THE WINNER: Betterment. Because Betterment provides better features than Acorns, it’s safe to say that they can charge you for using their services. With their six months of free service, you can save as much as $250 every month.
Acorns and Betterment are both protected under SIPC and registered with the SEC. SIPC does protect against unsuccessful brokerage companies from bankruptcy or other matters of insolvency that might cause them to be unable to pay you your money back.
You’re insured up to $500,000 with each brokerage through SIPC for that. So whether you invest in Acorns or Betterment, your money is safe and secured.
It’s important to note that SIPC will not protect your assets from a market decline. If your investments’ value decline because of the market’s instability, you can’t ask SIPC to cover you.

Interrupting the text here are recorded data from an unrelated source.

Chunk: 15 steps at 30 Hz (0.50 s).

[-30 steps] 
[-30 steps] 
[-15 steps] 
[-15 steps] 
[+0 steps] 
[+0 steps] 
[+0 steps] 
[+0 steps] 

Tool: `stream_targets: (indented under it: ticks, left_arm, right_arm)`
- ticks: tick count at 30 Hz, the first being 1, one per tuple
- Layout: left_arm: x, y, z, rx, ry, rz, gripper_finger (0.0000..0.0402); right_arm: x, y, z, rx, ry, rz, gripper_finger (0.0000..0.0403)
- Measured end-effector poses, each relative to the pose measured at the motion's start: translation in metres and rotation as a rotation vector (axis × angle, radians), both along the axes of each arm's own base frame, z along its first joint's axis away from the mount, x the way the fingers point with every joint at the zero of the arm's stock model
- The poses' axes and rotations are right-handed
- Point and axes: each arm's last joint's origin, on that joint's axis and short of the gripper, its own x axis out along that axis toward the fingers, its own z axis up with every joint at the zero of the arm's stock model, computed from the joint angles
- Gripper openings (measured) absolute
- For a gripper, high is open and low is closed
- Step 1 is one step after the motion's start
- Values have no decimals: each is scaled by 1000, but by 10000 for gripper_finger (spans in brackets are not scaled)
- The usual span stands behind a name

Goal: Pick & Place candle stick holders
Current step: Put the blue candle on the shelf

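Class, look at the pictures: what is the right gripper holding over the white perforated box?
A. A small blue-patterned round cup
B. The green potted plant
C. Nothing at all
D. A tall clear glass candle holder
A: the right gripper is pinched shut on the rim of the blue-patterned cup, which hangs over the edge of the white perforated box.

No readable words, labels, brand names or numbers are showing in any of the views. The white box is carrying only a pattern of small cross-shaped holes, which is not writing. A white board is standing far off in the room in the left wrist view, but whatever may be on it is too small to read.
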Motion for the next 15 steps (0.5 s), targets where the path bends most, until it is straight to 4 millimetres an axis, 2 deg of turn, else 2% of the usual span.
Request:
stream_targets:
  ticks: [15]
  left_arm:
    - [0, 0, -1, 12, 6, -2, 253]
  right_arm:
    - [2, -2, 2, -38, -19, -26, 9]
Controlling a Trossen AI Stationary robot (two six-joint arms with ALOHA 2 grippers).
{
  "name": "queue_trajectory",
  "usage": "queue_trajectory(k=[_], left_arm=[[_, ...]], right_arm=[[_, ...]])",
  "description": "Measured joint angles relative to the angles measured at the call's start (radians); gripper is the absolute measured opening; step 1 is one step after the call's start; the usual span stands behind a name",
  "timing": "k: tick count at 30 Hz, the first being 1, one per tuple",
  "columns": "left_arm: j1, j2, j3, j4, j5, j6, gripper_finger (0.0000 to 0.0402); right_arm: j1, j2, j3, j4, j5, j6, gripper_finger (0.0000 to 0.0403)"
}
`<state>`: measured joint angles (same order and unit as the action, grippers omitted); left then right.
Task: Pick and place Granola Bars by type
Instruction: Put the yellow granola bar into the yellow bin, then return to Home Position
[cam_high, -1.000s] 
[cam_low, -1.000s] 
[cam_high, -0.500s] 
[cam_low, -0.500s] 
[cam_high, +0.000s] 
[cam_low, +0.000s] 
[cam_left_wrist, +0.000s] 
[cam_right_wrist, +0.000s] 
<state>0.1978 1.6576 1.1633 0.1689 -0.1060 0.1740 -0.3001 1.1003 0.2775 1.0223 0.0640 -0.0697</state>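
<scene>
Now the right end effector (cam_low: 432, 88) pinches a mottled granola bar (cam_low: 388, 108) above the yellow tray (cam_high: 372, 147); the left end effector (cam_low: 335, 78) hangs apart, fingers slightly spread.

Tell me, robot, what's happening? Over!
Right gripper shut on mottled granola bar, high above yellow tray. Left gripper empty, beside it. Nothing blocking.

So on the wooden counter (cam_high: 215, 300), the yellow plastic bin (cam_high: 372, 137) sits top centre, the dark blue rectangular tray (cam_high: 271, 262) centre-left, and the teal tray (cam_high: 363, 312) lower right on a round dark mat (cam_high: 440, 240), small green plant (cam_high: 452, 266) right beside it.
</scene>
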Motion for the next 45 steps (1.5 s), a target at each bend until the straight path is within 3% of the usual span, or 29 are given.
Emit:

THE WINNER: Tie. Security is a number one priority when it comes to money, especially when you are investing it. Acorns and Betterment are legitimate and above the board with what they are doing. Both offer safe and secure transactions without hidden fees.
The Bottom Line
Both apps are designed well, centered on a smart system, and prepared to help you save and invest today.
For the average investor, Betterment is the clear winner. Although Acorns may seem cool and fun because of its Round-Up feature, it will not make you rich enough to get on a day when you retire. With Betterment having been found in 2008, it has a few years head start on Acorns, which was founded in 2012.
OUR ADVICE: Do not limit yourself to just one robo-advisor. Use Betterment to manage your overall investments while you use Acorns to save and invest your loose change.